At midnight, on a seat of five skulls
I worship the slayer of illusions,
The Maharaja (King) gifted me thirty – three
Acres of rent – free earth, (1)
I have planted seeds of your devotion (Bhakti)
In the soil of my bones to perform corpse rituals.
The world calls me mother – crazy and love – mad,
Your status comes alive in my skeleton,
Oh, Mother Kali! Tell me
If the Goddess incarnates.

(1) – Ram Prasad Sen


COW DUST HOUR

I dwell on the ferocious cremation grounds
Yearning for my Mother Kali!
She carries waxing gibbous on her forehead,
The Sun grows larger in her right pupil,
The Moon drips from the two corners of her left eye,
She burns the demons in the catacomb of her three eyes.
You cannot carry her consort in your palm,
He keeps her love and fury in the ocean of his heart.

I am restless, this longing to meet my
Mother will swallow me.
Oh, Mother! I have transposed to a ghoul
Your disciples are my friends now.
They claim,
Between the day and night –
When twilight rises to the throat of the sky,
The hours of Sun and darkness make love,
There is no period of half – light,
I will meet you at,
The time of Union.


EMANCIPATION

My eyes brim with the weight of dusk,
Emotions conflagrate in my heart
Burning the corpse without fuel.
This dawn I am returning to my house
To constellate my belongings.

The entrance is clouded by the
Scattered scars of my childhood,
Every drawer is sealed with the secrets of
My disappointments.
Today, I let go of my failures and rise
From the floor,
As soot rises from the throat.
With every effort to clean the house
My spine travels to the nucleus of my brain
Showing me the way to the bedroom.

At the bedroom’s door,
I stand startled by the view.
The Mother Goddess is coming together
With the God of Mountains,
Consuming my form and liberating me
From prison.

Nidhi Agrawal grew up in India. Her work has appeared in various publications including, North Dakota Quarterly, Xavier Review Press, California State Poetry Society, Yale University, University of Tennessee, Chronogram Media, South Asian Today, etc.

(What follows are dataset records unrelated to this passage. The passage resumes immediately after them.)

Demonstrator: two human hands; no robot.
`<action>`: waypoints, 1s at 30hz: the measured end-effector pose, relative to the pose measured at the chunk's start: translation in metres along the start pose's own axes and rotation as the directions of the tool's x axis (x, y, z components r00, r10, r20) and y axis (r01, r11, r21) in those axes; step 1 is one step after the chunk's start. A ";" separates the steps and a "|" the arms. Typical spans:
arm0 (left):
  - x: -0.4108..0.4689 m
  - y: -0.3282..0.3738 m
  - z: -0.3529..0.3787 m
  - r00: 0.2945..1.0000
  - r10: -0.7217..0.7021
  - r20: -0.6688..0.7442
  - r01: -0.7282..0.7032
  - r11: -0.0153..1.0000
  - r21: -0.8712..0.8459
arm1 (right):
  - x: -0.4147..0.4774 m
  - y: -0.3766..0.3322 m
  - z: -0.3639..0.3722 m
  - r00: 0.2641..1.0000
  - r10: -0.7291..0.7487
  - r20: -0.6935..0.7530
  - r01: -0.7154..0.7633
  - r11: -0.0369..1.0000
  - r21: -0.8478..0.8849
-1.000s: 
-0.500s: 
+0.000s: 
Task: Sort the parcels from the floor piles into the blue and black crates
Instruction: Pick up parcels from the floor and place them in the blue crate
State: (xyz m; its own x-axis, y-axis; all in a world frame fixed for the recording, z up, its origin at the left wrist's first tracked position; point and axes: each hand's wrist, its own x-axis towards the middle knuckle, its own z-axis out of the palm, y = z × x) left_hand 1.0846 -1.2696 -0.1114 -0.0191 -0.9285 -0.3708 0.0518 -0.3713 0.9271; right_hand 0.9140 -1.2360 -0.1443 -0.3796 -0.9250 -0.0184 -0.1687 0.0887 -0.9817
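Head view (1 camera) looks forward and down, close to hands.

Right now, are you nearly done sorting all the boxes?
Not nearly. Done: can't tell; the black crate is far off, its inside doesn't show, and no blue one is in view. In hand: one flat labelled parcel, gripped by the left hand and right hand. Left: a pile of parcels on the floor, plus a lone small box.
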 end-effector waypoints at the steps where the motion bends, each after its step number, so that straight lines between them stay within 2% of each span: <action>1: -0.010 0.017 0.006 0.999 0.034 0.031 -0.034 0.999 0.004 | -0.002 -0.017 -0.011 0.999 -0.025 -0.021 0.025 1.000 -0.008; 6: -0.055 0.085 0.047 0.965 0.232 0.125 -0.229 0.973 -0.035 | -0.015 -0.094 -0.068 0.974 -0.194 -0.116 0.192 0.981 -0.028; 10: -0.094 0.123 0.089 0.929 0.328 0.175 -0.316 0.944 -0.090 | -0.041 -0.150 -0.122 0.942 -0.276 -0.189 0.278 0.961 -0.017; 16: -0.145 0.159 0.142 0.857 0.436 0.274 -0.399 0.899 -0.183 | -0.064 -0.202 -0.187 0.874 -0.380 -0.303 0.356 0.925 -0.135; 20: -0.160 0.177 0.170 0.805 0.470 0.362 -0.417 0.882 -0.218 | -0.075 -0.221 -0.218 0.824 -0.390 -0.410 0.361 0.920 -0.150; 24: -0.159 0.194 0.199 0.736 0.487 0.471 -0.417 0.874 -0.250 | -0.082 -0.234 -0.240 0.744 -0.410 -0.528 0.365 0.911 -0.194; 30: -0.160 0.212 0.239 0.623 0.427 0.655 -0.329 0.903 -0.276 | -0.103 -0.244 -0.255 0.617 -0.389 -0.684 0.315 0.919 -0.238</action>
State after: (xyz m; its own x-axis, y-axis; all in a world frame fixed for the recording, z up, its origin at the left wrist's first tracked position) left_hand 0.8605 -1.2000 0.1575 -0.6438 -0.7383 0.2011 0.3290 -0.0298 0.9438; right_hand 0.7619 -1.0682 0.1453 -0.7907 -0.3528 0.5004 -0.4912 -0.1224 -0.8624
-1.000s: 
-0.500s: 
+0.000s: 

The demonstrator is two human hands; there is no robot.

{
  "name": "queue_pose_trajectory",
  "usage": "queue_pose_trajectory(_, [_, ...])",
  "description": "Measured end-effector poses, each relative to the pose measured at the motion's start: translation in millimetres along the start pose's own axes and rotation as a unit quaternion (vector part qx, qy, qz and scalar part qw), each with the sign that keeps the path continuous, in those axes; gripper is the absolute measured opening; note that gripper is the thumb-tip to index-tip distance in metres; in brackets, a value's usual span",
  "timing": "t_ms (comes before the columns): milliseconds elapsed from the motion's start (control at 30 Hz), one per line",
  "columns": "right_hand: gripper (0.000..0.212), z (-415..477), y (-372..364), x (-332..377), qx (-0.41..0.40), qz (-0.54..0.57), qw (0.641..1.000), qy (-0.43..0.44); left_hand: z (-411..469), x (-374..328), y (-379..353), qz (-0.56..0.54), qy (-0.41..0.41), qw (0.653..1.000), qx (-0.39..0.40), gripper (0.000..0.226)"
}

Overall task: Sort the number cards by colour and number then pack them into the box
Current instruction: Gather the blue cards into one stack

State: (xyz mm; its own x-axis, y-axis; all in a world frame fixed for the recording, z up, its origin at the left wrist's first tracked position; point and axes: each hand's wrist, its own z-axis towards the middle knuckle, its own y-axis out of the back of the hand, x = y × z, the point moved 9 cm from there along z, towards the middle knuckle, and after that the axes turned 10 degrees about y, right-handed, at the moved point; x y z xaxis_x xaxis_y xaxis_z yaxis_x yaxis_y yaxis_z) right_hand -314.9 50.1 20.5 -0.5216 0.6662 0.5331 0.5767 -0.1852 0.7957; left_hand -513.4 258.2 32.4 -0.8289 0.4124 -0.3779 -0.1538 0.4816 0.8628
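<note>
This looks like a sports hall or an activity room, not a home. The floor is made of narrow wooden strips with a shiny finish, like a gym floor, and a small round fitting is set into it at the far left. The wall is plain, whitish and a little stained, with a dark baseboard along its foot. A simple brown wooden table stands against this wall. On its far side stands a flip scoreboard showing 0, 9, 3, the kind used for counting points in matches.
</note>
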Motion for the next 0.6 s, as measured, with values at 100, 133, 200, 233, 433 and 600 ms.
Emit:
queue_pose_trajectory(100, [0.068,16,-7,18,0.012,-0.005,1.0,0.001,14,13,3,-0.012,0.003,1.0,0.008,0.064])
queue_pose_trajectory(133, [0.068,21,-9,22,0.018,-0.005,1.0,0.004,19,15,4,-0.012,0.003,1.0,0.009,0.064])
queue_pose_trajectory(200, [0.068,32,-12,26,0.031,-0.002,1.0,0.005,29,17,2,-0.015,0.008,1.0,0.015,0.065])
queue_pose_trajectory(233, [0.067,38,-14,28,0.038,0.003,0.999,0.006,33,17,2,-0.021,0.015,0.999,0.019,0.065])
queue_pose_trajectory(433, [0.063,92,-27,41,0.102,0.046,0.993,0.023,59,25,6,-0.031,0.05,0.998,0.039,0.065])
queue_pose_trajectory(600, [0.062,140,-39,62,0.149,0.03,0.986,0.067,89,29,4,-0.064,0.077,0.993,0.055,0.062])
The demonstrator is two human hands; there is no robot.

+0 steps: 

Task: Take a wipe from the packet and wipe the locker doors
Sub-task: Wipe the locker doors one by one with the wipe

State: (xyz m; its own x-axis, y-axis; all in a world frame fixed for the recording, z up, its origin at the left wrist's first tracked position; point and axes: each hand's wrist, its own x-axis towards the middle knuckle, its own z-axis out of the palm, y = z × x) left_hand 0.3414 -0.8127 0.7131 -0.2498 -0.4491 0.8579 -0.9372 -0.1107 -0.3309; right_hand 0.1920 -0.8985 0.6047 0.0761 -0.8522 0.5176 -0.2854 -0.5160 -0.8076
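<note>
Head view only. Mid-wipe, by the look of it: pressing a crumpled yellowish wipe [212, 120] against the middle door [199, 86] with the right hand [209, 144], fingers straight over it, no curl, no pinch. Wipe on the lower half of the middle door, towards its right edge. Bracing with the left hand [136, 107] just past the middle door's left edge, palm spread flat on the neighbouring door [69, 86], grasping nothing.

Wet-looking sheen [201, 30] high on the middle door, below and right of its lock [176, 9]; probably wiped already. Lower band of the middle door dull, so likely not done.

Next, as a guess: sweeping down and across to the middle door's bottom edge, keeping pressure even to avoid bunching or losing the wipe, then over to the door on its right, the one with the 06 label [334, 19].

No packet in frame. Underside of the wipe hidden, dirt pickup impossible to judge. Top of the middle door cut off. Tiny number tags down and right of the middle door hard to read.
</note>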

Nidhi’s work stems from the distinct theories illustrated in the religious texts such as Vedas and Purana. She has worked on the concept of Ardhanareeswara, psychological disorders and her pieces are coordinated amicably with different subjects such as natural disasters, agony, complex realism and profound affairs of day to day life. Subsequently, she writes as she talks to God! Nidhi is a distal pancreatectomy survivor and is in the pink with atrophic pancreas followed by diabetes & mild scoliosis.